Wendler, Seehofer und Harris: Glaubhaft ja, aber wofür?

Während Michael Wendler mit seinem Corona-Statement schockt, bleibt Horst Seehofer stur und Kamala Harris schafft einen ikonischen Moment.

Eine Frau vor einem blauen Hintergrund. Es ist die Politikerin Kamala Harris

Mit einem „Mr Vice-President, I’m speaking“ behauptete sich Kamala Harris gegen Mike Pence Foto: Brian Snyder/ Reuters

taz: Herr Küppersbusch, was war schlecht vergangene Woche?
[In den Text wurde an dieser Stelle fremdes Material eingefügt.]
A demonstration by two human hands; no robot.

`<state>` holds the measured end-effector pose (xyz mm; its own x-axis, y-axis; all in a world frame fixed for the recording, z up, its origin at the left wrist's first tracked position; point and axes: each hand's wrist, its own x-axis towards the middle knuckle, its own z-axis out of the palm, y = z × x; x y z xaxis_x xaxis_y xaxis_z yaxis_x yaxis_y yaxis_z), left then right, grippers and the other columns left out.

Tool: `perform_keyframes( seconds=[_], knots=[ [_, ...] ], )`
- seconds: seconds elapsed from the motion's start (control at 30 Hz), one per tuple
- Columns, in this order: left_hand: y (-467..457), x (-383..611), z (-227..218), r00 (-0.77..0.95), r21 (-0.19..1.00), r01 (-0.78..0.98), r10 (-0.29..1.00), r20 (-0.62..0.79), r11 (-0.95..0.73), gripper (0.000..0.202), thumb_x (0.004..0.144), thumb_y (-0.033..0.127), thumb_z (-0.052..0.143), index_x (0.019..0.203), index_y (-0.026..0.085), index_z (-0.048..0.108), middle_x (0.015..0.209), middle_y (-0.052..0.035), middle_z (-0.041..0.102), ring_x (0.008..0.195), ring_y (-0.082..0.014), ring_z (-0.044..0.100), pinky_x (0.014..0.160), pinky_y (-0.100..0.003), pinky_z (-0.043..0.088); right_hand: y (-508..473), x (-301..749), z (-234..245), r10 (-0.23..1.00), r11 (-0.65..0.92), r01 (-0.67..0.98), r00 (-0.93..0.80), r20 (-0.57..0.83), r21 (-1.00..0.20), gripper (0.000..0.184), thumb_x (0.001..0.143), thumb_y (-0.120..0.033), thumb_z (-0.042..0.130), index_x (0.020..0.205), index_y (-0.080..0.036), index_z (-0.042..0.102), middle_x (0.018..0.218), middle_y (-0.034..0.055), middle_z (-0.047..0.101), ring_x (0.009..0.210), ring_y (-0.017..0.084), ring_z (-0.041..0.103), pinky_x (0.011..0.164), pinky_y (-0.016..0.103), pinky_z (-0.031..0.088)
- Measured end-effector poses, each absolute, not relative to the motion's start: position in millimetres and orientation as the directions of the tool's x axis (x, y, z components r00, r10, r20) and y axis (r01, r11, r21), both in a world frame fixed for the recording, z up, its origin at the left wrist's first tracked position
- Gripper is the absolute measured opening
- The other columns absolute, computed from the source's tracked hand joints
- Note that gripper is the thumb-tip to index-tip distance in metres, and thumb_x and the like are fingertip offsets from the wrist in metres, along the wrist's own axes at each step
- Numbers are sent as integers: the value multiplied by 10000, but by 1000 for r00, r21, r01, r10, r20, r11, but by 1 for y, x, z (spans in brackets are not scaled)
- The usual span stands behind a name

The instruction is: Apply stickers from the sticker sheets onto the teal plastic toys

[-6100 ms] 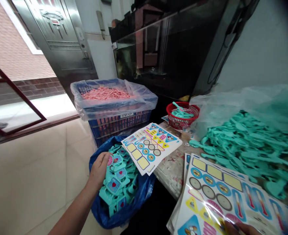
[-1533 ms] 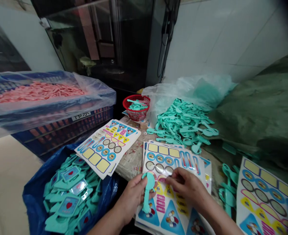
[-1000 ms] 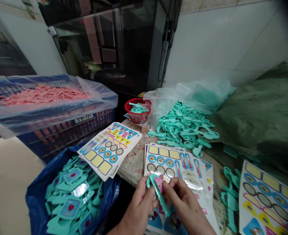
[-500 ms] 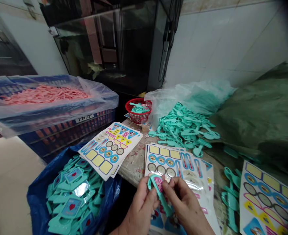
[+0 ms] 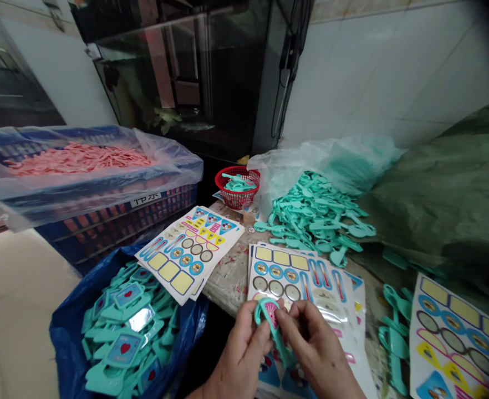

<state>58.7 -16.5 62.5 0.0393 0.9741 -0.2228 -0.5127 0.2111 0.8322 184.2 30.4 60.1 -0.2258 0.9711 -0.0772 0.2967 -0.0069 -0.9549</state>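
Note:
Between my two hands is a teal plastic toy piece (image 5: 285,354) with a curved, hooked end and a pink half-round sticker (image 5: 271,312) on its face. My left hand (image 5: 244,346) grips its hooked end, thumb in front. The fingers of my right hand (image 5: 311,338) are pinched together at the sticker's right edge; whether they hold the sticker or the piece is hard to make out. Beneath both hands lies a stack of sticker sheets (image 5: 327,296) printed with thermometers, round dials and yellow boxes.
Another sticker stack (image 5: 173,244) lies at the table's left edge, above a blue bag (image 5: 67,327) of teal pieces with heart stickers. Loose teal pieces (image 5: 311,213) spill from a clear bag. A red basket (image 5: 223,188) stands behind; a blue crate (image 5: 103,227) holds pink pieces.
The view has shifted slightly. Both hands stay on the teal piece, with the right fingers still at the pink sticker.

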Motion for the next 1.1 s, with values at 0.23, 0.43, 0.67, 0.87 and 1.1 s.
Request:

Friedrich Küppersbusch: Der Tag, an dem seine Lieder besser wurden als seine Statements – der Wendler.

Und was wird in dieser besser?

Wendler, Naidoo, Hildmann – Riesenpersonaldebatte bei der AfD in paar Jahren.

Die Nobelpreise wurden vergeben, den Friedensnobelpreis bekam das World Food Programme. Verdient?
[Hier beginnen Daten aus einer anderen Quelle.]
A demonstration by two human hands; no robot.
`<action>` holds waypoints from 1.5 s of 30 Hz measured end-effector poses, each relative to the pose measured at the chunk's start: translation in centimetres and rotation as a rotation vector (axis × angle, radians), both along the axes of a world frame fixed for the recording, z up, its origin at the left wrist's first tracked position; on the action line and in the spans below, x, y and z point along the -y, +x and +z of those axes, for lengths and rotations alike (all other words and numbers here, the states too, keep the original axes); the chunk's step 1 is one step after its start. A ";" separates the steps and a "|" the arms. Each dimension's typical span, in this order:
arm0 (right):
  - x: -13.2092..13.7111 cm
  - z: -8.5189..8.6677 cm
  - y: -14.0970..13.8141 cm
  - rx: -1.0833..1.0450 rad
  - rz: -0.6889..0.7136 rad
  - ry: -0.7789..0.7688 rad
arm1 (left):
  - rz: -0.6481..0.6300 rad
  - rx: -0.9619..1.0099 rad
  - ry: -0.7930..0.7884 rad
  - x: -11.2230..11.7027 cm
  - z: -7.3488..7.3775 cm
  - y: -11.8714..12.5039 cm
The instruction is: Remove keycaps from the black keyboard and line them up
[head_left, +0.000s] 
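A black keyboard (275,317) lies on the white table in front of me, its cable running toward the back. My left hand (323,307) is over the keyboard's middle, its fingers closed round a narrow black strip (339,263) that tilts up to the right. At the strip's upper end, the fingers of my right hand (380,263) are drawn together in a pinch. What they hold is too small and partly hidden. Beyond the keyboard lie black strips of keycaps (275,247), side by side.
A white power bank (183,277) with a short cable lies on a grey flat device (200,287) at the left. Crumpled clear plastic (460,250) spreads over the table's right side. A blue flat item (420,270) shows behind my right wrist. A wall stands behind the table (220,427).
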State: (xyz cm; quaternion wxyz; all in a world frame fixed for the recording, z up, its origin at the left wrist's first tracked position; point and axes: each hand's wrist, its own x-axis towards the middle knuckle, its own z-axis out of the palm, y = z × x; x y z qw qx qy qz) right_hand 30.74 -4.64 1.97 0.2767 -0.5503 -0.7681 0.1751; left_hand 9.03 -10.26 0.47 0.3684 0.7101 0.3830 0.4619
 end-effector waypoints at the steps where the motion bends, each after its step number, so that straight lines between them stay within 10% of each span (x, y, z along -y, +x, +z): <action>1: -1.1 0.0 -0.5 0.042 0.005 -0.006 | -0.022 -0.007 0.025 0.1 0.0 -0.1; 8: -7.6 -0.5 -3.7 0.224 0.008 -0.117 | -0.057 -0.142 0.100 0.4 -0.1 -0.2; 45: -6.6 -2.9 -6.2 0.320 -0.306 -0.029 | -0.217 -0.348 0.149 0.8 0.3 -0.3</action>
Während Gastronomen in Berlin die Sperrstunde „kopflos und unverhältnismäßig“ vermenschenrechten, wirkt die Wahl des Komitees schon fast sarkastisch: Hey, es gibt da noch eine knappe Milliarde Menschen auf der Welt, die Permanenzsperrstunde erleiden. Das WFP ist ein 17.000-Leute-Team, also keine Heldenfigur. Man widerstand der Versuchung, mal wieder mächtig Weltpolitik zu machen, indem man etwa die von Trump geschmähte WHO geadelt hätte. Wichtiges Thema, kein Personenkult, unabhängige Agenda: Ja, gute Wahl.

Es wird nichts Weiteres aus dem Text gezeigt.